- Work item
Your answer should consist of all lines in the listing that hold the word "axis".

- Source data
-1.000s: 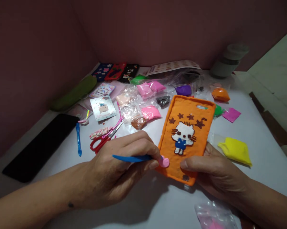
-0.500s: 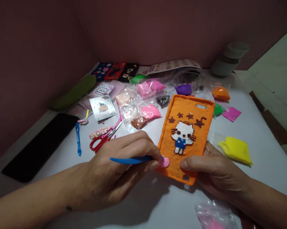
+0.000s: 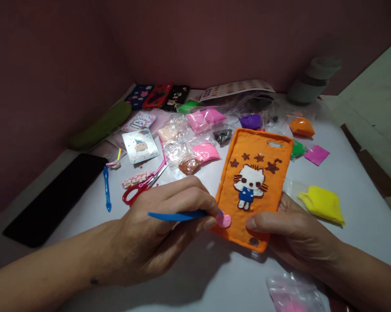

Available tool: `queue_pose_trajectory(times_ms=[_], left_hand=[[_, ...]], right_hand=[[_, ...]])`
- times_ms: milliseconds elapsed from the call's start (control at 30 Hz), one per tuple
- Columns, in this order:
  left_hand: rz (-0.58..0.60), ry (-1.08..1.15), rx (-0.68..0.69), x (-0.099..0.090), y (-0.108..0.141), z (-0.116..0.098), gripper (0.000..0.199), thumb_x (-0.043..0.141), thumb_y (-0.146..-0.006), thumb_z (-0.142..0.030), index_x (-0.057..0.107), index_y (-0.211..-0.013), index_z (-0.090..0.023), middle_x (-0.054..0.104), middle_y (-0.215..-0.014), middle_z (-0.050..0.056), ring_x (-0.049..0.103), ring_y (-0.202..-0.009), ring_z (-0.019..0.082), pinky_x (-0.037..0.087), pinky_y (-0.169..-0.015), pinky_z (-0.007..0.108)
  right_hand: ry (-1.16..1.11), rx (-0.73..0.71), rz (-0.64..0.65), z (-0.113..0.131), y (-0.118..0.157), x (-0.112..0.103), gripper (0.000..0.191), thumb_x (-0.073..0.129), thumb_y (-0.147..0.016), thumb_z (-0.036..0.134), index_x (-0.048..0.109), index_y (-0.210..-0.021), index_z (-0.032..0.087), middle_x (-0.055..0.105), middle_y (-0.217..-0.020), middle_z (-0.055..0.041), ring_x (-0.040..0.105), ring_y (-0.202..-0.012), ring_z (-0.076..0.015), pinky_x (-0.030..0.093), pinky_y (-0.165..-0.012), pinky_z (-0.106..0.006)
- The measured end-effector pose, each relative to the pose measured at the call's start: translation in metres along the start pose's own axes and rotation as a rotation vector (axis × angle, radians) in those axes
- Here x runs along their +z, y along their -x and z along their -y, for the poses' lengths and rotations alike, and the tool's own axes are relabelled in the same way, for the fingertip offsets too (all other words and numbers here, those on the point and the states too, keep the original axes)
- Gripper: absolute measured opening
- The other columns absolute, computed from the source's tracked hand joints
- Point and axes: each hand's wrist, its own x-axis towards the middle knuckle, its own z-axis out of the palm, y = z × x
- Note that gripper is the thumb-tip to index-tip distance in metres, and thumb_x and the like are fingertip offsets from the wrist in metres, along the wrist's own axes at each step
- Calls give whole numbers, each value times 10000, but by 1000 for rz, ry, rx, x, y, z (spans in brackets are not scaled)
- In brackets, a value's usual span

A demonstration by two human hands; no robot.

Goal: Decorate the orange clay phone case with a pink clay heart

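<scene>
At the table's near middle, the orange clay-covered phone case [image 3: 253,182] lies tilted, its lower end lifted off the white table [image 3: 360,216]. It looks light, with a soft, dentable skin, so it is best gripped by its edges. The right hand [image 3: 295,236], at the case's five o'clock, curls half-closed around its lower right corner. The left hand [image 3: 156,229], at eight o'clock, pinches a blue modelling tool [image 3: 177,215] tightly, the tip touching a small pink clay disc [image 3: 224,220] on the case's lower left edge.
</scene>
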Motion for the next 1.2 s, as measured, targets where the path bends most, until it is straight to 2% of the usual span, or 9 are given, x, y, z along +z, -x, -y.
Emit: queue_pose_trajectory(times_ms=[267,567,867,1033,1200], left_hand=[[34,-28,-3,4,5,4,224,479,-867,-9,606,-1023,-107,601,-892,57,566,-766,107,467,-667,189],[77,-108,-3,4,6,2,212,455,-891,-11,597,-1001,-122,595,-894,42,550,-767,102,467,-670,175],[71,-116,18,3,3,0,222,439,-884,4,581,-1014,-106,594,-895,55,550,-785,111,469,-669,184],[74,-122,19,2,4,1,195,451,-898,-20,573,-1007,-125,589,-897,46,549,-770,106,465,-659,182],[87,-125,13,3,4,0,201,443,-897,-21,573,-1011,-123,582,-899,49,546,-770,110,468,-649,191]], right_hand=[[36,-2,6,0,3,0,496,616,-639,6,699,-1084,208,749,-948,-59,701,-848,-254,553,-804,-402],[110,-5,-1,-1,2,-3,439,678,-682,57,704,-1084,229,738,-940,-42,680,-806,-213,535,-749,-349],[102,0,-12,-1,4,-4,397,681,-679,52,723,-1034,225,734,-897,-37,659,-761,-178,516,-683,-291],[119,14,-36,0,4,-4,399,705,-685,84,715,-1059,224,732,-886,-41,656,-749,-188,522,-705,-323],[109,2,8,-1,3,-3,388,701,-697,91,710,-1059,232,730,-896,-37,668,-777,-204,531,-759,-354]])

- Finished task
- The measured end-effector pose, each relative to the pose measured at the call's start: translation in metres along the start pose's own axes and rotation as a rotation vector (axis × angle, radians) in those axes
- Point and axes: each hand's wrist, its own x-axis towards the middle knuckle, its own z-axis out of the palm, y = z × x

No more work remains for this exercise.